George Plym...   The  Ultimate   BRAIN       TUMOR Survivor!

    Another big hump....and another,

and another, and another......

 

   2/7/10 UPDATE!!

 

     I had a lot of e-mails concerning whether I was still alive or not! Well, I'm still hanging in there!

 

     In January ‘10, I had a routine MRI at Wake Forest University Comprehensive Cancer Center. The MRI showed that there was a new growth in a different area of the brain this time. It is believed to be a meningioma and not an oligo/astrocytoma. Ain't I lucky!? Seriously... if you are going to have a brain tumor, you would rather have it be a meningioma other than a glioma!

 

     There are no good brain tumors, but as far as treatment and prognosis, I would rather take my chances with a meningioma. The doctors feel the meningioma has been caused by all of the radiation that has bombarded my brain. They are called "radiation induced lesions." I call it something else! Right now, we are in a holding pattern. We will not do anything at this time except watch it and see how fast it grows, it grows at all. I was a little bit bummed out about it when I got the news. But just like only other times, I have put my self into that "I will not die from a brain tumor" mode! It is time to fight again.

 

     Later in the year towards December ’10 I had another MRI to see how much the tumor has grown. Well, it has hardly grown at all! I love to hear those words, “stable!” So we will check it again in six more months. I do seem to have some more difficulties with balance and coordination. It is believed that the radiation has cause most of the problems recently. A year ago, I fell and broke my shoulder and had to have surgery, and right after Christmas, I had another bad fall and broke a rib and did some extensive damage to the cartilage. It was kind of scary because I am on blood thinners and were I hit the ground, it was very close to where my heart filter was located.

 

     So basically, I’m doing very well! Still fighting…. Fighting makes you stronger. I highly recommend it to all of my brain tumor buddies! God bless....

 

 

   Calm before the storm...

 

   2011 and 12

 

     It seemed like everything had settled down. No major issues 2007 to 2012 have been basically un-eventful. I even thought that I was over the hump, and even had hopes that I finally beat this disease. I would never say that, but I sure thought it! I was feeling better, being more active and was having a better social life than I have had for a long time. Picked up photography again after many years and did a lot of small hikes.
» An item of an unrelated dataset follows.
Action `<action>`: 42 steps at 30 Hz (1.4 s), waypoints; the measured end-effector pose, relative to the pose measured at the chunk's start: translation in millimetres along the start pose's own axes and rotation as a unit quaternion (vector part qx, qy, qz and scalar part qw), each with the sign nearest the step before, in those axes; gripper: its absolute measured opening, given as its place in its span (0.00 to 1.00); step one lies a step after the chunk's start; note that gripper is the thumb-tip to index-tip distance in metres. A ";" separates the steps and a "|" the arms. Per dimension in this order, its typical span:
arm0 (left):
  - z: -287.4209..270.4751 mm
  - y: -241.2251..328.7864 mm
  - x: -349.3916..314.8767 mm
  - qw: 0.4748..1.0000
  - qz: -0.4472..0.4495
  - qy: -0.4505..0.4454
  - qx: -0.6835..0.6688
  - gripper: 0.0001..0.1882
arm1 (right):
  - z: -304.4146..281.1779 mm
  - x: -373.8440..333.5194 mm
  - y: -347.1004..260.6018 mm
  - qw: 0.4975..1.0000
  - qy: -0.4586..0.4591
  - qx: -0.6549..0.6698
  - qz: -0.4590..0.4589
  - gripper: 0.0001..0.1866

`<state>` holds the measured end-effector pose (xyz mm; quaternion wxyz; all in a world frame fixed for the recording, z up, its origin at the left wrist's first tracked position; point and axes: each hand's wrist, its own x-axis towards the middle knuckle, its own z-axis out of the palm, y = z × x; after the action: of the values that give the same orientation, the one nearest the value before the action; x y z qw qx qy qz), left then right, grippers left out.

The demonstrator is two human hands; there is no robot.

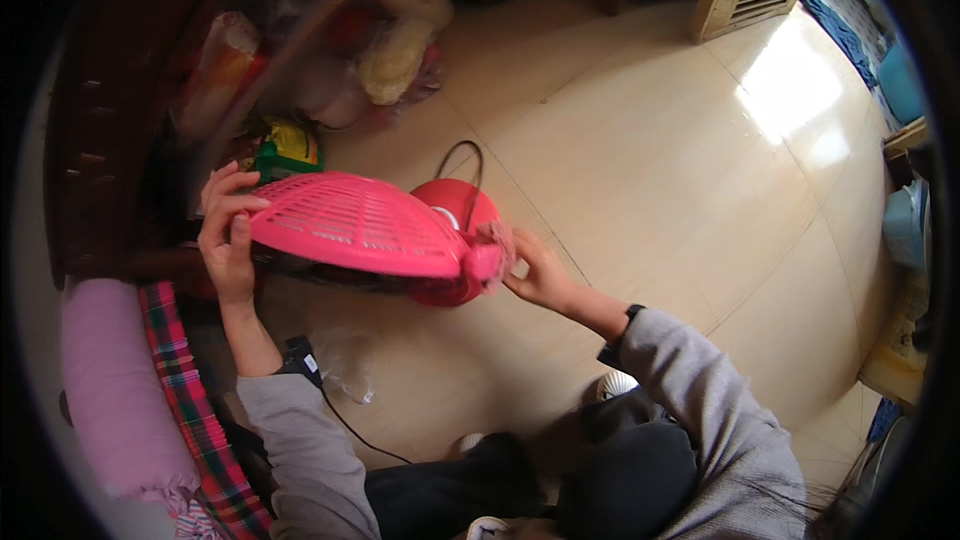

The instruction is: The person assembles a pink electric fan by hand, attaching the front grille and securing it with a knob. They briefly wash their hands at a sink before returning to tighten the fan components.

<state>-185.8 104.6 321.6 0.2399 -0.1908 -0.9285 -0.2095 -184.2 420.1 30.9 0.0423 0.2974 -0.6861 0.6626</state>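
**Pink, slotted, dome-shaped plastic grille held crosswise between two bare hands**

The grille is over the left part of the pale, glossy tiled floor, toward the edge where dark brown wooden furniture stands. Its long axis runs left to right, dipping slightly toward the right, so one end lies at each hand; neither hand is clearly nearer. The slotted face is turned upward, and a dark strip shows under its near rim.

The left hand grips the left end, thumb and fingers bent about the rim, the fingers somewhat apart. The right hand is at the other end, its fingers bent against a fuzzy pink cloth by a small pink knob; whether they pinch the cloth or only press it, I cannot tell.

Just behind that right end is a round, bright red plastic piece, partly covered by the grille; whether the two are joined is hidden. A thin black cord loops above it. Beyond the left end, near the furniture, sits a green-and-yellow packet.
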 end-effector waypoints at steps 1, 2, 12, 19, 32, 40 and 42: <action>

I felt confident driving and really thought that I was becoming normal again. I have posted one time that it seems like every time I think that I'm doing well, I sprung a leak in the boat.  It's not a small leak this time... I'm going down fast!!  

 

 

   Tumors #12 and #13 and much, much, more in 2013 and 2014  

 

          The big four.... Brain, skin, thyroid and bone cancerIn

 

     After years of clear MRI is except for a couple meningiomas that we have

been watching, I was doing very well. My biggest complaint was the skin on

the left side of my head was very irritated. A burning sensation somewhat

like a second-degree burn. I knew that previously a biopsy determined that

the diagnosis was adenocarcinoma. I had a PET scanof my whole body, just

like 2005. But the results were totally different. This time, it showed cancer all

over my body. Brain cancer was back. It was a recurrence of the oligodendroglioma

plus as a bonus, the meningioma was a little bit bigger. Before we had to do anything

about the tumors, it was more important to see if we could stop this cancer

which has invaded my body. Time for more surgery!

 

   First was the for thyroid/neck Carcinoma Cancer Surgery... 8/2/2013

 

 

     After having surgery to remove my thyroid in 2005, The recent biopsy also showed a recurrence in my 

neck, also carcinoma cancer. My surgeon on that was Dr. Browne at Wake Forest said that he would cut a 2 to 3 inch incision and thought that everything will go well. It ended up being much worse once he got in there. That 2 to 3 inch ended up more like 7 to 8 inch incision and he had to cut out 36 lymph nodes. I think that this procedure was more painful than open surgery, because previous radiation over the years, things just won't heal and I have pain when I turn my head, look up, look down, lay down, stand up, raise my arms, picking up anything heavier than a can of soup.....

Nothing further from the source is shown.